The abrupt movement made Baby Mark lose the nipple although his little lips
continued to suck. Frustrated, his frown deepened and his face grew scarlet,
but before he could let loose with a scream, she had the nipple in place again.
With that brief movement, the letter had floated to the floor, requiring her to
detach the baby, pick up the letter, and begin the nursing process again.

 “I have been
retained by Mr. and Mrs. Charles Waters to seek legal means to secure
visitation rights with their grandson, Charles Everett Waters III.”

 The words,
she knew, would be indelible in her memory.

 “Rights!” she
cried. Again her body twisted in anger and again Baby Mark lost the nipple.
This time she returned it before he realized it was gone, smoothing his head
with gentle caresses and kissing his little hands. She resented this terrible
imposition, this intrusion, this breaking of the sacred rhythm between a
nursing mother and her child. How dare they? She tried to calm herself, to
concentrate on the baby's need for contentment, to tamp down her outrage.

 “How dare
they?” she whispered, trying desperately to cap her indignation. Hadn't they
agreed to let her and Tray alone? Selfishness.

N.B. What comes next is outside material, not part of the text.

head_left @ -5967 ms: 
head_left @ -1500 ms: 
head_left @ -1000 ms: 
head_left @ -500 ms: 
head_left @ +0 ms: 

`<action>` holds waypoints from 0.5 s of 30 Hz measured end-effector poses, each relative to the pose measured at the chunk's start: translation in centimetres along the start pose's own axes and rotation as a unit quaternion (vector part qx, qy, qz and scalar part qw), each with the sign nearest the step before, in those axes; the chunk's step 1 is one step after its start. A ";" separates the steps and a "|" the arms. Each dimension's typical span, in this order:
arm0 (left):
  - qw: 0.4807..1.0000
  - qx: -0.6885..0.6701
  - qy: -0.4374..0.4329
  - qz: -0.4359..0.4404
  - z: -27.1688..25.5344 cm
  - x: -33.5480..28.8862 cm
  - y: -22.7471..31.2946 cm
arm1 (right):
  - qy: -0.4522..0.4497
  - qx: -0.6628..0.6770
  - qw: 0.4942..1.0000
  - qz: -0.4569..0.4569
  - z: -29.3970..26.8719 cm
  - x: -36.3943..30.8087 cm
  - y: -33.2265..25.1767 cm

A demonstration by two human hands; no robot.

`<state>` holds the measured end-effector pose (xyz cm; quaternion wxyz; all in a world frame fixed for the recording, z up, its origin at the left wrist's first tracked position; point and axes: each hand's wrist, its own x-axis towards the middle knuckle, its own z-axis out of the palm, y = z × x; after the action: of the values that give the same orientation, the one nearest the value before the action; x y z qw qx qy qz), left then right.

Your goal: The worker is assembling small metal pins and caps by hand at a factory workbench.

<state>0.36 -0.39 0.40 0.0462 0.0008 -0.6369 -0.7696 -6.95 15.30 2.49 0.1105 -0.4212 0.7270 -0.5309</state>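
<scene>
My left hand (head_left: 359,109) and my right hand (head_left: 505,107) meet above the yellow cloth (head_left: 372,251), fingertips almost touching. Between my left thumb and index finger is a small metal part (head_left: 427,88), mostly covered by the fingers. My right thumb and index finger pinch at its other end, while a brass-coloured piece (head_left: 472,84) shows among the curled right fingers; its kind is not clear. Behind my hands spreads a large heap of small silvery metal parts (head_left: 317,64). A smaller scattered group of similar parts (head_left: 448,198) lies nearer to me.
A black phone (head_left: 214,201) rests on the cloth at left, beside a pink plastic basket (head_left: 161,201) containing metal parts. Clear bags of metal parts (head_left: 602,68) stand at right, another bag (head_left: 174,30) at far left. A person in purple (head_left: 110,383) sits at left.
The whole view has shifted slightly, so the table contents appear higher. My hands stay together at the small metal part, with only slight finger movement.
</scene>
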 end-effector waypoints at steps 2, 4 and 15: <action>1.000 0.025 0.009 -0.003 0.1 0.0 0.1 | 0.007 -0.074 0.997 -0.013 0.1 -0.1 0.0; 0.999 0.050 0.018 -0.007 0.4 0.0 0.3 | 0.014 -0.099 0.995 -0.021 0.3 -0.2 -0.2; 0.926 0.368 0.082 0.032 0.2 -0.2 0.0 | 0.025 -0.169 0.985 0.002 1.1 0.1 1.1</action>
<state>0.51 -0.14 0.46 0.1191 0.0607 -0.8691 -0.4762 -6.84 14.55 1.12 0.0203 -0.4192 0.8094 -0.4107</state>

Pure selfishness, she decided.
Hadn't she made it clear to Charlie when he precipitated that ridiculous
incident at Tray's school by lying to the school authorities and interrupting
his class on the pretext of giving him that silly wagon? It was confusing to
the child, perhaps damaging. He had a new father, a father more authentic than
the original, and new grandparents. Peter's parents, although they lived in
upstate New York, were as solicitous and loving as any grandparents could be.